* **DIRECTIONS FOR THIS TASK**
Report each line of the listing that carries the word "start".

* **DATA FOR THE TASK**
──────
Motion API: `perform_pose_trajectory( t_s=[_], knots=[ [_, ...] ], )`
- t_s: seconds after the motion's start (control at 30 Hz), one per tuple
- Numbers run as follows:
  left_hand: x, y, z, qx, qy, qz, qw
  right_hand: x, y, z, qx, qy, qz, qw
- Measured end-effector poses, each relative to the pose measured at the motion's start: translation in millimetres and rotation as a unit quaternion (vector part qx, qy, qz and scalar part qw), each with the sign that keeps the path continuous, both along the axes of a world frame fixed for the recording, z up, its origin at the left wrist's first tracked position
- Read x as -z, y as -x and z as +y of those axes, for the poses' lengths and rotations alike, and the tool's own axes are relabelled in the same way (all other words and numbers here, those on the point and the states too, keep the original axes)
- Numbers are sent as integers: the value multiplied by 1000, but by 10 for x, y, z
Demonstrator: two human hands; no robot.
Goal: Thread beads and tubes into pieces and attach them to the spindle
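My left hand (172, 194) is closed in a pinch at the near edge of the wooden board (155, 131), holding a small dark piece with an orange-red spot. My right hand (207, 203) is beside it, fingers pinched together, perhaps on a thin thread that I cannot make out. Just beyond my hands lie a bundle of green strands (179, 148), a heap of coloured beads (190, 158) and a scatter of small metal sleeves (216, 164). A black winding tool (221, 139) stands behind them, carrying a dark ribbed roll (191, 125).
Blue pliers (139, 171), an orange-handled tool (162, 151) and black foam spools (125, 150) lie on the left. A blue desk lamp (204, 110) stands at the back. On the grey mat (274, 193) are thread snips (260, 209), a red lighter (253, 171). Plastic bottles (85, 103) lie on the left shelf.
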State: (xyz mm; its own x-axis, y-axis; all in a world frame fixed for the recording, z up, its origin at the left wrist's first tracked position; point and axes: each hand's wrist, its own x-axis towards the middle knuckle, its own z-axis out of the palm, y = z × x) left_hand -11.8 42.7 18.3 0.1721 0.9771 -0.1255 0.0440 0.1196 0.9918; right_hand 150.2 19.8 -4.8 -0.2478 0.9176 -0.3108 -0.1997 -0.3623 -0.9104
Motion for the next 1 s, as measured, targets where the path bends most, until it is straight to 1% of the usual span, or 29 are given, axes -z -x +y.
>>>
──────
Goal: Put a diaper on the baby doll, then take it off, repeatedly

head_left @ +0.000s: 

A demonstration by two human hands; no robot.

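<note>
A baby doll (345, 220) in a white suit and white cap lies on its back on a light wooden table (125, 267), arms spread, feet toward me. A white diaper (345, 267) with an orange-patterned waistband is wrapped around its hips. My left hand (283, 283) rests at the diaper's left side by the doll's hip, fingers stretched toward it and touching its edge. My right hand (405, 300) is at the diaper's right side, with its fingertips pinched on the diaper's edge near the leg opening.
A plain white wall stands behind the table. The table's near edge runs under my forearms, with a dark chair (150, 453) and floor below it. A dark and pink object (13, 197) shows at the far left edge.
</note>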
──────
* **EXERCISE RESPONSE**
- t_s: seconds after the motion's start (control at 30 Hz), one per tuple
- Measured end-effector poses, each relative to the pose measured at the motion's start: translation in millimetres and rotation as a unit quaternion (vector part qx, qy, qz and scalar part qw), each with the sign that keeps the path continuous, both along the axes of a world frame fixed for the recording, z up, its origin at the left wrist's first tracked position

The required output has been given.